*Task prompt*.
Pictures are to be skipped. Retype exactly the lines from the top of the material through the one with "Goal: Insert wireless", and only those.

*The input*.
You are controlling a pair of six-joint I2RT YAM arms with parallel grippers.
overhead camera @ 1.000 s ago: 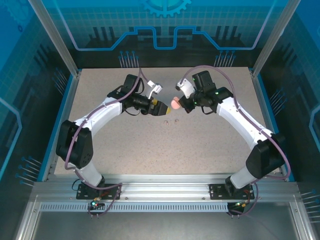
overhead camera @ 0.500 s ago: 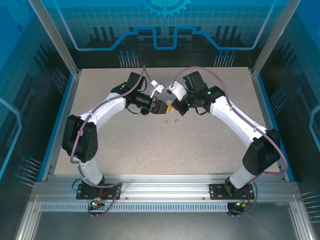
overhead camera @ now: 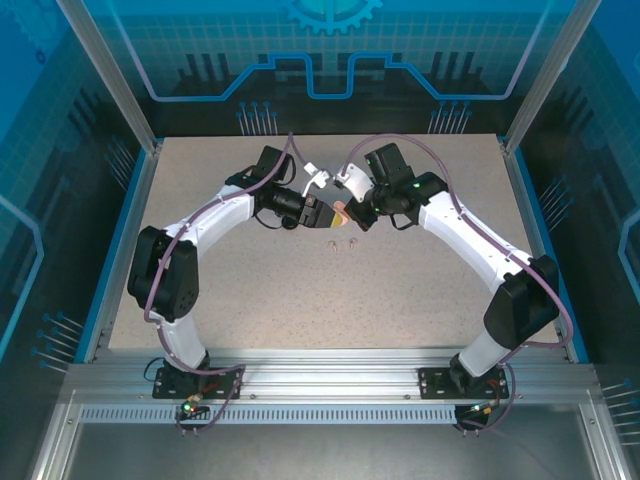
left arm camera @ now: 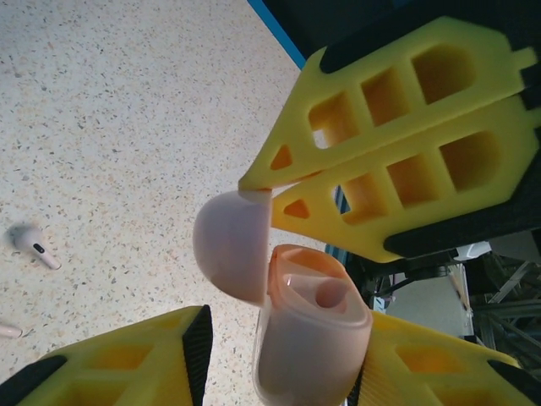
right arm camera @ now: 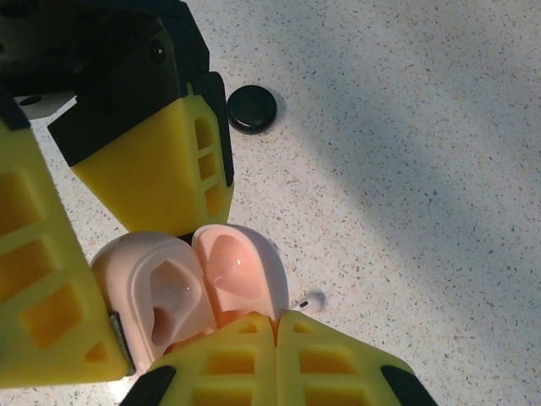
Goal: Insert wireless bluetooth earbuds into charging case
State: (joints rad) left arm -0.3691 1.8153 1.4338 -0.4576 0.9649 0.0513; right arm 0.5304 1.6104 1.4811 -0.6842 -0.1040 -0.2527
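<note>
While the pink case [left arm camera: 313, 338] hangs open above the surface [right arm camera: 406, 152], this looks like the set-up step: get the case held open before any bud goes in. The right hand [right arm camera: 277, 331] is pressed together on the rim of the lid [right arm camera: 238, 264], pinching it. The left hand [overhead camera: 322, 212] brackets the case body. One finger [left arm camera: 423, 364] touches it and the other [left arm camera: 127, 364] shows a sliver of gap, so whether it grips I cannot tell. The sockets I can see look empty.

Next, I'd say, the left needs a firm hold on the body so the right can let go of the lid and go down for a bud, a tiny stemmed thing that wants a fine pinch. Two pale earbuds [overhead camera: 332, 243] lie untouched on the surface, just on the near side of both hands and below the case. A black case [right arm camera: 252, 108] sits further off.
</note>
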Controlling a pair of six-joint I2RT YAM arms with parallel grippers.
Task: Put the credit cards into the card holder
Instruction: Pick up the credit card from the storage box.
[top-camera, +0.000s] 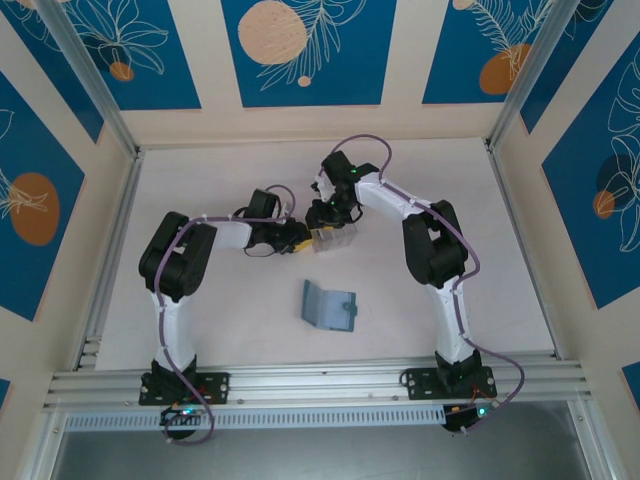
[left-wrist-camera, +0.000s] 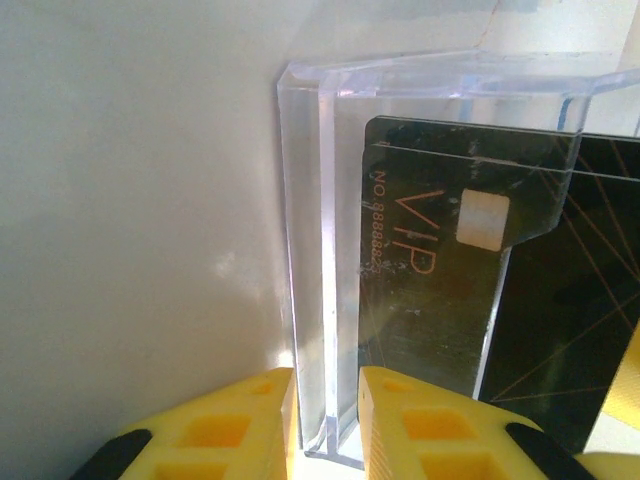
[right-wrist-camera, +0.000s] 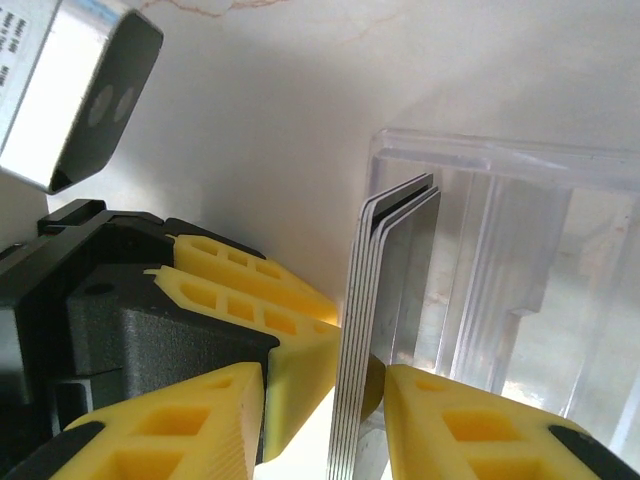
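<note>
My left fingers (left-wrist-camera: 240, 425) pinch a wall of the clear box (left-wrist-camera: 308, 200); my right fingers (right-wrist-camera: 470, 420) sit narrowly open around the upright credit cards (right-wrist-camera: 375, 280).

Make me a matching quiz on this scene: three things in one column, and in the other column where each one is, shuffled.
Things:
1. wallet
2. clear box
3. stack of cards

Places:
A. standing on edge between the right gripper's fingers
B. lying open on the table, apart from both grippers
C. one wall clamped by the left gripper

Pairs: 1-B, 2-C, 3-A
</note>
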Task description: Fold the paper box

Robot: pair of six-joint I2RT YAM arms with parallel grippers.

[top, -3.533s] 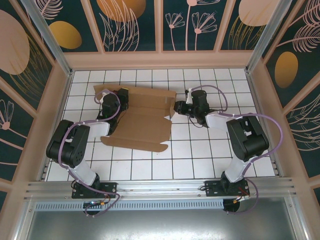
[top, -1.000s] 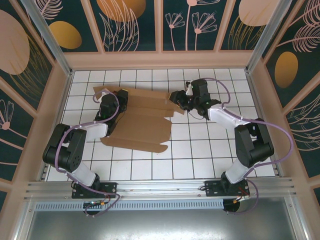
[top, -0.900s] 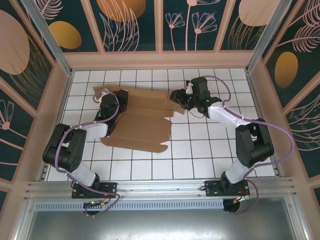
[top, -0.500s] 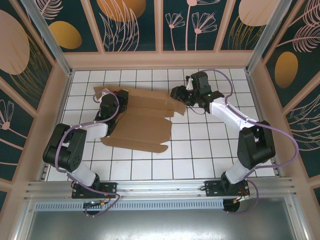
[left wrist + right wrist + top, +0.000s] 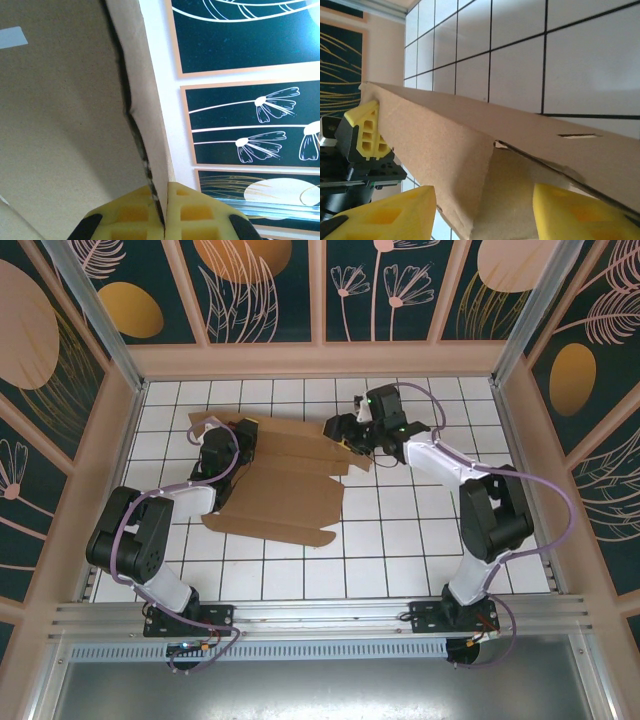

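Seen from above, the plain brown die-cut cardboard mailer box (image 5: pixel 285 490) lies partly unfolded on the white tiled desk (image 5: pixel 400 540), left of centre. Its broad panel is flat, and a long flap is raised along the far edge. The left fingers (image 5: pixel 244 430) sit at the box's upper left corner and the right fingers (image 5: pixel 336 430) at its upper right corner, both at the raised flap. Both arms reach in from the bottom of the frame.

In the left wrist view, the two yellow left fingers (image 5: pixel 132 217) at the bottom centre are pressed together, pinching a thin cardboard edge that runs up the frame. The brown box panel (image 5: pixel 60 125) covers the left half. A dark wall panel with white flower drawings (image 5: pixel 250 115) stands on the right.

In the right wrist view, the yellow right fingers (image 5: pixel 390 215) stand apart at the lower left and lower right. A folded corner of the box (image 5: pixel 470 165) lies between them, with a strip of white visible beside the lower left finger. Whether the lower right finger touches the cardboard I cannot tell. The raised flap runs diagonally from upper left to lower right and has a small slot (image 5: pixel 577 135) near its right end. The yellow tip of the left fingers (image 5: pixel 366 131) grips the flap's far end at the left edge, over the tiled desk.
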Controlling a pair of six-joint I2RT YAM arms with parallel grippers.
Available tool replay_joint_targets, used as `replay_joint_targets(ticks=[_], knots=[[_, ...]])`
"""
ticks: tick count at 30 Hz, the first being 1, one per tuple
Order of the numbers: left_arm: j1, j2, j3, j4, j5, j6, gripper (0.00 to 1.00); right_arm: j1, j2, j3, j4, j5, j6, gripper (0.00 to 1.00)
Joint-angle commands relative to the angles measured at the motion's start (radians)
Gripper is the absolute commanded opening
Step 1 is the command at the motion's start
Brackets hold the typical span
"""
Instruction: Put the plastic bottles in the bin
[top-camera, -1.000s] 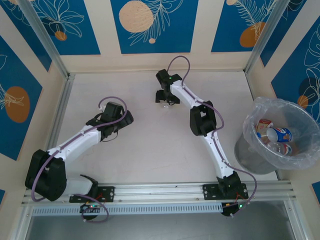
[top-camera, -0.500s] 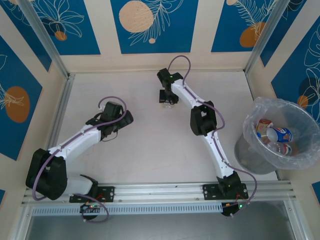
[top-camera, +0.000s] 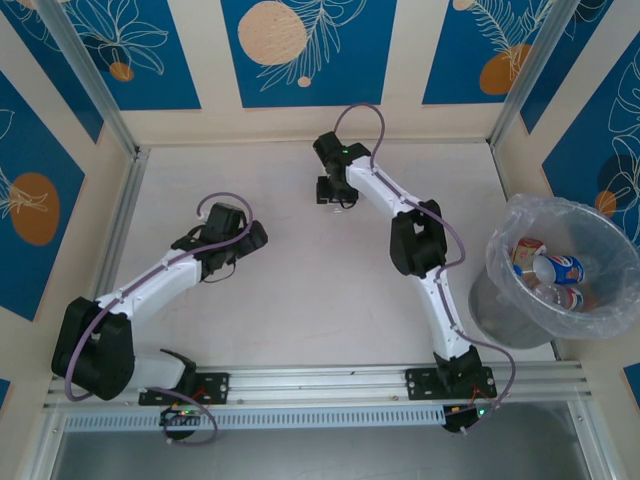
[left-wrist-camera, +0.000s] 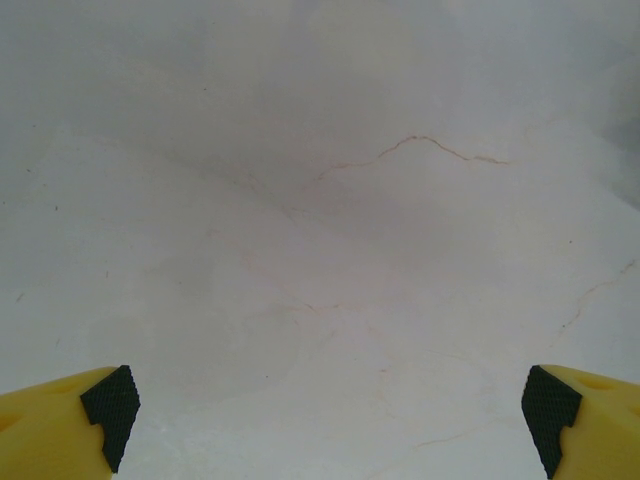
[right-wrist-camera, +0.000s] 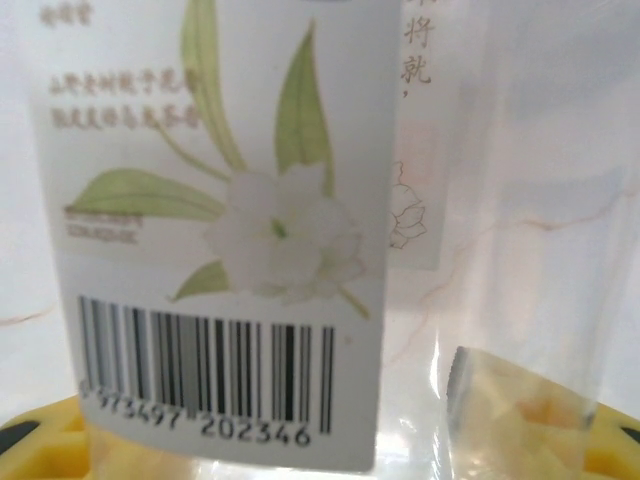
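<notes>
The bin (top-camera: 497, 262) stands at the near right of the surface (top-camera: 290, 300), well apart from both arms, with several bottles (top-camera: 548, 272) lying inside it. At the far middle, the right hand (top-camera: 335, 193) sits around a single bottle (right-wrist-camera: 230, 230). The left hand (left-wrist-camera: 330, 403) hangs nearer and further left, over bare surface.

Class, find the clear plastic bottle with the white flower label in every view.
Right wrist: flower-labelled clear plastic bottle close up, gripped by the right claw.
Top external: under that claw, far table centre.
Left wrist: pale veined tabletop ahead of the open left claw.
Shared landmark: that tabletop.
</notes>
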Motion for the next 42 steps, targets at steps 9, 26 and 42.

*Answer area*.
You are controlling a pair of six-joint I2RT YAM arms with parallel grippers.
overhead camera @ 1.000 s ago: 
overhead camera @ 0.500 s ago: 
overhead camera @ now: 
left arm camera @ now: 
right arm camera @ now: 
Goal: Insert wireless bluetooth earbuds into charging case

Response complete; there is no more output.